Work order -> The result should be a verbatim copy of the whole listing.

Collected data ->
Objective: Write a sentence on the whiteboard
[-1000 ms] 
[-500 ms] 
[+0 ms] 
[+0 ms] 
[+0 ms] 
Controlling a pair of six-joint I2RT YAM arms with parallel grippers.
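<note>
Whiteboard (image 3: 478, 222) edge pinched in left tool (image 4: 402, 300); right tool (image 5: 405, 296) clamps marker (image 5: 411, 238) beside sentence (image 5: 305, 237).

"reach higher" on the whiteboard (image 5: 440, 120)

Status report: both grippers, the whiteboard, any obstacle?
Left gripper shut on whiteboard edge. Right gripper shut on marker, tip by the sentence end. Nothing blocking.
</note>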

Output of the task ->
Objective: Write a sentence on the whiteboard
[-1000 ms] 
[-500 ms] 
[+0 ms] 
[+0 ms] 
[+0 ms] 
Controlling a pair of six-joint I2RT YAM arms with parallel grippers.
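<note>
Whiteboard (image 3: 478, 222) edge pinched in left tool (image 4: 402, 300); right tool (image 5: 405, 296) clamps marker (image 5: 411, 238) beside sentence (image 5: 305, 237).

"reach higher" on the whiteboard (image 5: 440, 120)

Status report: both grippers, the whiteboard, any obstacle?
Left gripper shut on whiteboard edge. Right gripper shut on marker, tip by the sentence end. Nothing blocking.
</note>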

The response to this exercise is now complete.